An eviction is a huge red flag, but I think keeping an open mind to hear the whole story is good.  it is hard to believe some folks without corroborating evidence.  Folks can tell you a lot of convincing lies.  I do not have the luxury of  a large list of high quality tenants.

 Nope, we never keep an open mind about why someone was evicted. We will not be told the truth, the only thing that is verifiable is that the tenant was forced to leave.

Whilst you may not have a large list of high quality tenants, you shouldn't ever be in the position where you need to consider a bad tenant. Personally speaking, I'd rather leave a property empty (and sometimes we do) than get a bad tenant. At least I know an empty unit isn't going to get trashed by a bad tenant.

I agree that it is better to keep a unit open open rather than put a bad tenant into it, but not everyone who gets evicted was a bad tenant or will be a bad tenant.  I have rented to at least one or two folks who I actually prosecuted and put in jail.  My goal is to be fair, but an eviction is a big red flag, it is not always a deal breaker.  I can however understand your reasons and rules.  I probably should be stricter in my screening, but it usually works for me.

Once you take someone with an eviction , you have to drop that from your list of tenant qualifications .  So if they wish to get out of the lease early you have to take the next person that qualifies , with an eviction . Or you are discriminating 

Providing you directly verified the tenants' wages with their employer's I'd say you should be very optimistic about these people. They sound like very good tenants who will stay forever provided you repair the place quickly should it be hit by a hurricane.

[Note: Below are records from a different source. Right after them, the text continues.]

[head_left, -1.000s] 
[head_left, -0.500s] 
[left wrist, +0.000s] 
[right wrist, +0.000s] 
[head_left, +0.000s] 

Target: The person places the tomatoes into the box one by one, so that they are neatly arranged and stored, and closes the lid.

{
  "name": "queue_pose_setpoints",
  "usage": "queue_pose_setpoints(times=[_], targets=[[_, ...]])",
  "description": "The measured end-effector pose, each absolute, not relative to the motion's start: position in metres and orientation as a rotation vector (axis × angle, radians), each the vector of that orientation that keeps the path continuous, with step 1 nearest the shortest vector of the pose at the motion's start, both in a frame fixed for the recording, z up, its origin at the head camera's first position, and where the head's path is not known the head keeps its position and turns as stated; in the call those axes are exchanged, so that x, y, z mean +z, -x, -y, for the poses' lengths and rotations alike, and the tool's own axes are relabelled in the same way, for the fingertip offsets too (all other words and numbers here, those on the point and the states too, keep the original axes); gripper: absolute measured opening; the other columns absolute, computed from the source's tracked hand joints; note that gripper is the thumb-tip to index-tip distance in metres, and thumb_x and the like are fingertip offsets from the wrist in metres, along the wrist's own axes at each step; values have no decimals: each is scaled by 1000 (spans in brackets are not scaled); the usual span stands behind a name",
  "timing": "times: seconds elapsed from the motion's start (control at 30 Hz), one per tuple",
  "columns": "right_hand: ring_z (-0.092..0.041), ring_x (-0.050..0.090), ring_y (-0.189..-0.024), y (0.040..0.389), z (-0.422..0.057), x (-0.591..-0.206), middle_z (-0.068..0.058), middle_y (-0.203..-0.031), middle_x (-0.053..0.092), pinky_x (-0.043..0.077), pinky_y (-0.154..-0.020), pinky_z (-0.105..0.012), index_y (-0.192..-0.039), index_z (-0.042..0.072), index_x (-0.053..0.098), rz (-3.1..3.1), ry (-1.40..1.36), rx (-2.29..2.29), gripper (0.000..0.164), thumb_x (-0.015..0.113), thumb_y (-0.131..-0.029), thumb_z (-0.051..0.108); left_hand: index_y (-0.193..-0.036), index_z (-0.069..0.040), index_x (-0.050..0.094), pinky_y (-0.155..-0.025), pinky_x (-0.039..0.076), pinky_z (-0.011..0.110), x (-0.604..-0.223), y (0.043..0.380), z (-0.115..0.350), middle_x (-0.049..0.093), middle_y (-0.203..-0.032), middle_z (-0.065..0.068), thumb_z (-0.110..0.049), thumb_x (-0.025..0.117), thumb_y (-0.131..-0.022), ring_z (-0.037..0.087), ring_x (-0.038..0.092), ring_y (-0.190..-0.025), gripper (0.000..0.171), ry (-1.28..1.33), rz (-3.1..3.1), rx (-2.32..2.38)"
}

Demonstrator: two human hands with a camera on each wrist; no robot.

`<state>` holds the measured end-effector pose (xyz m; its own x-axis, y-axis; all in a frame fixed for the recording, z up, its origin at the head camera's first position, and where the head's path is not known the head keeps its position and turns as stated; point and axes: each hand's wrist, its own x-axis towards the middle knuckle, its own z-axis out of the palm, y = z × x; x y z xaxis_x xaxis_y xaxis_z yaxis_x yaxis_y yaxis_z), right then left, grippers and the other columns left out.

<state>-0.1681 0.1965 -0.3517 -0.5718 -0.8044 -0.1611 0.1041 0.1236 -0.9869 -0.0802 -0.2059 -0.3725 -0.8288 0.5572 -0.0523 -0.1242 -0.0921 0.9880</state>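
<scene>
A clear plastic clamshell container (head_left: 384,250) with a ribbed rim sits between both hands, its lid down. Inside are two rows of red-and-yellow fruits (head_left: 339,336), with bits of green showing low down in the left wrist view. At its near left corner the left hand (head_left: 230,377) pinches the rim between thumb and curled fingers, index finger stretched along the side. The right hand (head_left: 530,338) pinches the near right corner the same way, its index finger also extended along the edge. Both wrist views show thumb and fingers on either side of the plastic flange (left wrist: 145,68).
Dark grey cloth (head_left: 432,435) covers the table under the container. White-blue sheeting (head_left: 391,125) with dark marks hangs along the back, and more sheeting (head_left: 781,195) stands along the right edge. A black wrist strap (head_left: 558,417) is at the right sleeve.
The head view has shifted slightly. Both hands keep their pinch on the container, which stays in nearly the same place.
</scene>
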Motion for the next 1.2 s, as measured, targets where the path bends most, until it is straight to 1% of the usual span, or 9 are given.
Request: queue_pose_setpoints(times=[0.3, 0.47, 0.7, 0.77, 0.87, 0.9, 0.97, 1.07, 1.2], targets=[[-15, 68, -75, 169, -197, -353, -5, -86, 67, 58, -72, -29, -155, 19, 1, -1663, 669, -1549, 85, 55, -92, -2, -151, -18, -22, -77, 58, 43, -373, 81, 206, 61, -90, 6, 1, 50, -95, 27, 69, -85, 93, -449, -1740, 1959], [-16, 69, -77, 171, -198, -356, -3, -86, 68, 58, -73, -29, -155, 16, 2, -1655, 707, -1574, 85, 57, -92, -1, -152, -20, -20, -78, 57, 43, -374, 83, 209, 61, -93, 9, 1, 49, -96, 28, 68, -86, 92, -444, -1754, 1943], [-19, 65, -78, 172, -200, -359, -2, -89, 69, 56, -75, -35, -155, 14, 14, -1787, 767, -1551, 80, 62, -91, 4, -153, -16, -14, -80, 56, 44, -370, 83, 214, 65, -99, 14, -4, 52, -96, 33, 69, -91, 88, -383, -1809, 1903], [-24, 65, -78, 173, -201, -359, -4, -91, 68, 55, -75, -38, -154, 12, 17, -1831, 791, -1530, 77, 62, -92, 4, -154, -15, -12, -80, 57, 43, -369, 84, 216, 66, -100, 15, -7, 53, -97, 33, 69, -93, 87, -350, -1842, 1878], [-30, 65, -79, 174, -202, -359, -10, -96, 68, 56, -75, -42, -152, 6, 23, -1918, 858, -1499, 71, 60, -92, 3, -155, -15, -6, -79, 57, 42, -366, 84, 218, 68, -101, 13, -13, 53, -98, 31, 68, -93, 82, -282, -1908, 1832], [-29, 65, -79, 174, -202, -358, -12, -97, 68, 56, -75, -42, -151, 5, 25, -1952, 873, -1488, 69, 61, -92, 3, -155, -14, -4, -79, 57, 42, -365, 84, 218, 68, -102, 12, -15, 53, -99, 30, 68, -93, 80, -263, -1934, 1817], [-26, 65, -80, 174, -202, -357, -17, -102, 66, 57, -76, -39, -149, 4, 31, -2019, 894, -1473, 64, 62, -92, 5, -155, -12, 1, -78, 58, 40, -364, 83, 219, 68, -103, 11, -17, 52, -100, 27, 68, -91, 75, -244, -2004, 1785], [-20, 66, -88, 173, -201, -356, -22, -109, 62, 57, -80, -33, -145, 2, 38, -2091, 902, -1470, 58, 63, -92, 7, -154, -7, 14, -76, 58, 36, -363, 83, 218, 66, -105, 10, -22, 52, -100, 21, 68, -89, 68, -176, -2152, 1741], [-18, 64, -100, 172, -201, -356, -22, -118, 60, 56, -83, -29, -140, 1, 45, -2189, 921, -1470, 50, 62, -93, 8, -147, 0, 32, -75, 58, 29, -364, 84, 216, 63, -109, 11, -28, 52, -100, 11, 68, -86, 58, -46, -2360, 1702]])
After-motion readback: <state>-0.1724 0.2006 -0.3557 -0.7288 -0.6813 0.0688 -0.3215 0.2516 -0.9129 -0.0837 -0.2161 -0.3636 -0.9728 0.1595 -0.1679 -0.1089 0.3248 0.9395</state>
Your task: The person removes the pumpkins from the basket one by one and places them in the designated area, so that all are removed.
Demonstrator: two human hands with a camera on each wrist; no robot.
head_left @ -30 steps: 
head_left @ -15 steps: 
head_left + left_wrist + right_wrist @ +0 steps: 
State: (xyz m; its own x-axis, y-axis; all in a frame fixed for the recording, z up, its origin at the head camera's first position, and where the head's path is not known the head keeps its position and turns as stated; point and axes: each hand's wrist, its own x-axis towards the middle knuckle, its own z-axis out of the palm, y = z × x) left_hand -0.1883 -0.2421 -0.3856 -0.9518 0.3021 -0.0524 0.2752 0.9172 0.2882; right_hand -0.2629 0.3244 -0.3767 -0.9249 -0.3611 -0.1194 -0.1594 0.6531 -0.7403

@Matthew Paul I disagree. The OP did a thorough review into the circumstances of this potential tenant and determined that based on the mitigating circumstances of his eviction combined with their income exceeding his expectations with 20% makes them a good credit risk. This is perfectly balanced reasoning and he can reject a different tenant whose picture is similar in that it has an eviction but other components aren't there to overcome it.

The key to avoiding discrimination problems is to always evaluate the person as an individual. Anytime you have hard and fast rules you wind up having them disproportionately affect one "type" of person. It's natural because you have one "type" of rule. Well, that's discrimination.

Never ever rent or lease to anyone that has had a court eviction. If you follow this rule in the long run you will be more successful. I have felt many times that it seems like you will never find that right tenant but believe me they will come. Its much better to turn down 10 good prospects than accept one bad one. Taking pride in your properties like I do is being picky about who you let someone use your properties.